A disponibilidade de medicamento, outro problema que levou a classe a reivindicar, tem vindo a melhorar nas unidades sanitárias, de acordo com as visitas efectuadas pelo Observatório para Saúde (OCS) às principais unidades hospitalares na capital do país, logo após à suspensão da greve naquele sector.
“Agora está-se a satisfazer os maiores hospitais, os de referência. Depois disto, olhar-se-á para outras unidades, as mais recônditas. O doente é frequentemente transferido por falta de condições hospitalares. Então, a luta é mesmo esta. Nós vamos esperar, pois o Governo diz que não é possível fazer tudo ao mesmo tempo”, disse a porta-voz.
Entretanto, caso o Governo não cumpra com os acordos traçados, a APSUSM ameaça retomar a greve.
Utentes falam de melhoria no atendimento
O Observatório do Cidadão para Saúde visitou, nesta segunda-feira, algumas unidades hospitalares e centros de saúde da Cidade de Maputo, para monitorar a prestação dos serviços de saudade, após a retoma das actividades.
Há aproximadamente três semanas que os médicos e restantes profissionais de saúde colocaram um fim à greve que abalou o Sistema Nacional de Saúde (SNS) por mais de 45 dias.

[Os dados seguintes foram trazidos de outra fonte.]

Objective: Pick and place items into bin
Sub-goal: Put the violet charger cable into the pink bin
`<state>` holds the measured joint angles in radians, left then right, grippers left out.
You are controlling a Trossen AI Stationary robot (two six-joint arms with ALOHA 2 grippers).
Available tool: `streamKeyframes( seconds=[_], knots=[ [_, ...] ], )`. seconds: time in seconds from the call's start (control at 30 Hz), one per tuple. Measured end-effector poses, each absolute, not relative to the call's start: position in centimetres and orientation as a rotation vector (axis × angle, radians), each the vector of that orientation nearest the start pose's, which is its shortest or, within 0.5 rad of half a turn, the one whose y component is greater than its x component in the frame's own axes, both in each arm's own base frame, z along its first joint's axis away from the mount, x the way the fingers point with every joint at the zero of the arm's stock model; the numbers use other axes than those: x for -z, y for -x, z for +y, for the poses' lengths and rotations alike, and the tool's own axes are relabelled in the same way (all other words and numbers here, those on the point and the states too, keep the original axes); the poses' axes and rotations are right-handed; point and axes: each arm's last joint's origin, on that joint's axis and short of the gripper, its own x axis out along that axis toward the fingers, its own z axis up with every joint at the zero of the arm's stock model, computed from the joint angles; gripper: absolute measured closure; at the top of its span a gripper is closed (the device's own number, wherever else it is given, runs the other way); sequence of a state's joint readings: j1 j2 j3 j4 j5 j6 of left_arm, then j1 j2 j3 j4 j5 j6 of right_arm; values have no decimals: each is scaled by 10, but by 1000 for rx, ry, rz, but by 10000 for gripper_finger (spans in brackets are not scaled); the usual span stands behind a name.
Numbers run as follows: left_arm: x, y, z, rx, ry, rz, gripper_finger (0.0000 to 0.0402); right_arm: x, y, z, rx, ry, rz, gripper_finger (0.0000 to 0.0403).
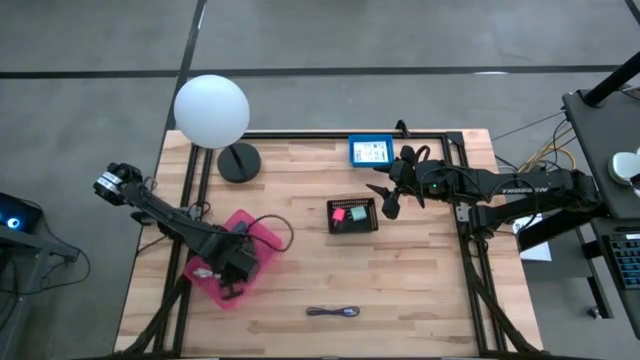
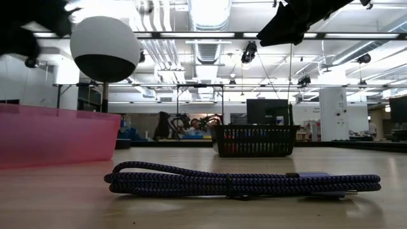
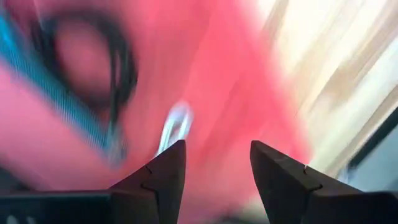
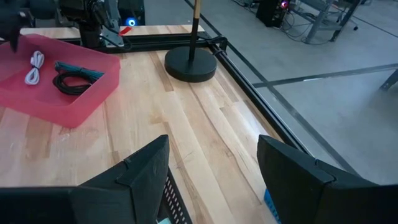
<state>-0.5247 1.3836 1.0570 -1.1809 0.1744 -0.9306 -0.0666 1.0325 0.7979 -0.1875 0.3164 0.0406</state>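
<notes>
The pink bin [image 1: 215, 280] lies near the table's left front corner. In the right wrist view the pink bin [image 4: 93, 87] holds a white coiled cable [image 4: 34, 65], a black coiled cable [image 4: 68, 84] and a teal stick [image 4: 78, 70]. My left gripper [image 3: 217, 168] is open and empty, just above the bin's inside. The purple coiled cable [image 1: 333, 312] lies flat near the table's near edge, and it fills the front of the low view [image 2: 241, 181]. My right gripper [image 1: 390, 205] is open beside the right end of a small black basket [image 1: 352, 226], which holds a pink cube [image 1: 339, 213] and a mint-green cube [image 1: 358, 212].
A white globe lamp [image 1: 212, 110] on a black base [image 1: 238, 162] stands at the table's far left. A blue-framed card [image 1: 372, 150] lies at the far edge behind the basket. Black frame rails run along the table's left, far and right sides.
</notes>
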Motion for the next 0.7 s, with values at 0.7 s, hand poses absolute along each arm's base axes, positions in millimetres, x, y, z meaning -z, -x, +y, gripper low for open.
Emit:
streamKeyframes(
  seconds=[0.7],
  knots=[
    [-201, -327, -182, 140, 387, 941, 238, -291, -223, -24, 388, 3, 416, 175]
  ],
)
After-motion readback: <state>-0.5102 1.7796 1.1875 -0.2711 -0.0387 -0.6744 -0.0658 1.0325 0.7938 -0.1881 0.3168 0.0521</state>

A interrupção da grave vigora até dia 05 de Novembro do ano em curso, e, durante este período, os profissionais de saúde procuram alcançar consenso na mesa de negociações com o Governo.
Durante a monitoria feita pelo Observatório do Cidadão para Saúde (OCS) ao Hospital Geral de Chamanculo e aos Centros de saúde da Malhangalene e 1˚ de Maio, os pacientes foram unânimes em afirmar que os serviços de saúde melhoram bastante em comparação ao período da grave, em que o atendimento era praticamente inexistente.
“O atendimento, nesses dias, tem sido bom, começaram a atender. No período da grave estava tudo muito complicado, não te deixavam baixar. Da última vez que cá estive, mandaram-me voltar a casa. Agora já está tudo normal,” disse Olícia Machava, uma das utentes interpeladas no Hospital Geral de Chamanculo.

Olícia Machava
Por seu turno, Leandra Cumbane, entrevistada igualmente no Chamanculo, disse que chegou ao posto às primeiras horas da manhã e até às 11 já tinha sido atendido. Para ela, o atendimento foi bom, sem muito motivo para queixas.
“Consegui ter quase todos comprimidos aqui na farmácia do hospital. Falta um, que comprarei fora. É uma grande melhoria porque há vezes que nenhum dos medicamentos receitados se consegue adquirir dentro do hospital”, reiterou Leandra Cumbane.

Leandra Cumbane
Outro paciente entrevistado, no centro de saúde da Malhangalene, chama-se Dinis Chau que, à semelhança doutros entrevistados, classifica o atendimento pós-greve como tendo bastante melhorado.
“Agora está bem melhor do que vinha acontecendo no tempo da greve, estamos a ser bem tratados do que antes. Era chato, pois as pessoas não tinham acesso aos serviços de saúde. Cheguei a pouco tempo, e a minha filha já está lá dentro a ser atendida. Os medicamentos estão disponíveis, ao passo que na época da greve não era fácil obtê-los”, frisou.
Ainda no centro de saúde da Malhangalene, a equipa do OCS falou com Juvêncio Guambe, que afirmou que “eles estão a ser flexíveis. Estava uma pessoa grave aqui, mas foi atendida. As coisas mudaram desde a interrupção da grave, profissionais de saúde voltaram atender normalmente, sem muitos problemas”, afirmou.

Juvêncio Guambe
“Está tudo normal, por exemplo, aqui na ala dos adultos, o atendimento é rápido. Lá do outro lado, na ala das crianças, estão a ser um pouco lentos, mas o atendimento está normal em comparação aos tempos da greve, melhorou muita coisa” concluiu Lina Sigauque, outra paciente entrevistada pelo OCS.